Friday, December 4, 2020

Fleece Blinkers for the Spooky Horse

Cupid is generally a fairly straightforward horse, but one of his biggest quirks is his spookiness in our outdoor arena.  He's lived at the same barn for all 6.5 years that I've owned him, and has been in this arena hundreds of times but as I've mentioned probably many times before, he is often spooky and distracted in there.  Some times he's totally fine, but the past few weeks he's almost always been spooky, by the corner where the gate is.  (I would have expected him to like the gate corner and try to move towards it not away!)  There are some props on the ground, but nothing unusual and they've been the same.  He does it both directions.  Luckily he doesn't do anything terrible, he just scoots away and gets tight.  So not dangerous, but very frustrating!

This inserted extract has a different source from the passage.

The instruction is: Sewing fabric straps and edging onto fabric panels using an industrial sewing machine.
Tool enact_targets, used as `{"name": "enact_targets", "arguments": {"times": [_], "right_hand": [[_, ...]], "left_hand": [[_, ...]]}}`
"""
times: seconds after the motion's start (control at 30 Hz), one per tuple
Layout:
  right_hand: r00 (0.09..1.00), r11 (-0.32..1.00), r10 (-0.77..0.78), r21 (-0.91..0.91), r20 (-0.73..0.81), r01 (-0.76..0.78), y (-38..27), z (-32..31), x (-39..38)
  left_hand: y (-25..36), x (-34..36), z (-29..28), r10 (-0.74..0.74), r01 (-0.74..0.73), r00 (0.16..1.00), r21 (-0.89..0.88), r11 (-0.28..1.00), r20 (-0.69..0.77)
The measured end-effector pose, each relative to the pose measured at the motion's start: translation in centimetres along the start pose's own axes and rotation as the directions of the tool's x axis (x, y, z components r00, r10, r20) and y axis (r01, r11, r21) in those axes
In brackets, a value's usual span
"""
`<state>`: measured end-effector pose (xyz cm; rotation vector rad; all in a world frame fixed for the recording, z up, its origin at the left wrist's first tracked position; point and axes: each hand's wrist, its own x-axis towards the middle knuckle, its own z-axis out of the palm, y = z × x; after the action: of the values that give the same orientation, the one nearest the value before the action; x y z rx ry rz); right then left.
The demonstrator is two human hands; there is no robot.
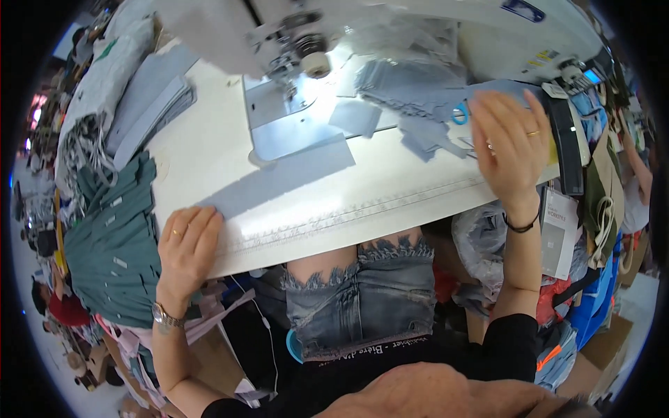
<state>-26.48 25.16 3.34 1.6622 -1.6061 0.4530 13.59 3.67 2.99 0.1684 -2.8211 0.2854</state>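
Observation:
My left hand (188, 240) rests at the table's front left edge with its fingers curled on the near end of a grey-blue fabric strip (286, 177). The strip runs slantwise up toward the sewing machine's metal plate (279, 139). Farther right, my right hand (512, 143) is over the table with its fingers apart, and I see nothing held in it. Right beside its fingers lies a blue-handled cutting tool (460, 113), partly hidden. Small grey-blue fabric pieces (421, 136) lie to the left of that hand, beside a larger layered pile (404, 87).
The sewing machine head (300, 49) overhangs the table. A printed measuring scale (348, 212) follows the front edge. Folded grey-blue panels (157, 111) lie at the far left. Green garments (115, 240) hang at the left edge. A black device (563, 143) stands at the right end.

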Motion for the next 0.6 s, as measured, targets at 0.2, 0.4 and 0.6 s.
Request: {"name": "enact_targets", "arguments": {"times": [0.2,0.4,0.6], "right_hand": [[0.946,0.927,-0.123,0.376,0.3,0.001,-6.3,4.7,3.9],[0.992,0.898,-0.013,0.438,0.125,-0.043,-6.9,5.2,5.1],[0.915,0.445,0.077,0.808,0.395,-0.386,-11.0,1.5,6.4]], "left_hand": [[-2.1,-2.0,0.5,-0.112,0.112,0.994,0.014,0.994,0.001],[0.1,0.4,-0.1,-0.181,0.167,0.981,-0.172,0.971,-0.07],[5.1,9.8,1.9,-0.18,0.078,0.978,-0.627,0.775,-0.1]]}}
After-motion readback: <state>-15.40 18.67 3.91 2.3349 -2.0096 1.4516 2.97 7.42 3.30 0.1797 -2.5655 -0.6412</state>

In the past I've tried, to little avail:

- ignoring the behavior aside from a little half halt, and try to keep him straight and moving on as best we can, and just doing the most important work in other parts of the arena;

- turning circles as soon as I feel his attention drift;

- walking up to the sides where he gets distracted (he doesn't seem scared, and will walk right up to and put his nose on each of the various things lying there); and

-working hard away from the spooky area and resting there.

Also I didn't notice any difference when he was on magnesium or ulcergard for unrelated reasons - still about the same number of days he was totally fine versus spooky.

My latest idea was to try fleece blinkers.  I got these kavalkade pads, which have velcro and were very easy to attach to the bridle: https://www.ridingwarehouse.com/Kavalkade_Pure_Lambswool_Crown_Poll_Nose_Chin_Padding/descpage-KPLP.html

Kavalkade Pure Lambswool Padding
Cupid didn't mind the blinkers and didn't have any sort of reaction to having them on.  He raced with french cup blinkers, but luckily this didn't bring back any memories for him!  I rode him as normal around the property to warm up.  (He is totally fine everywhere else, there's just something about that arena.  And not always the same spot in there either, recently it was more halfway up the long side.)

The current spooky area

The blinkers did seem to help somewhat, but not as much as I hoped.  He was still squirelly but it did seem easier to refocus him.  But that may be in some or large part because by putting the blinkers on I kind of made this ride about working on this issue so I think I rode him even more proactively then usual.  

So back to the drawing board, but thought I'd share this experience in case anyone else has thought about trying it!

2 comments:

  1. Interesting. There are so many stimuli a horse can react to it’s hard to find a single cure.

    ReplyDelete
  2. I've actually tried racing blinkers, and they seemed to help!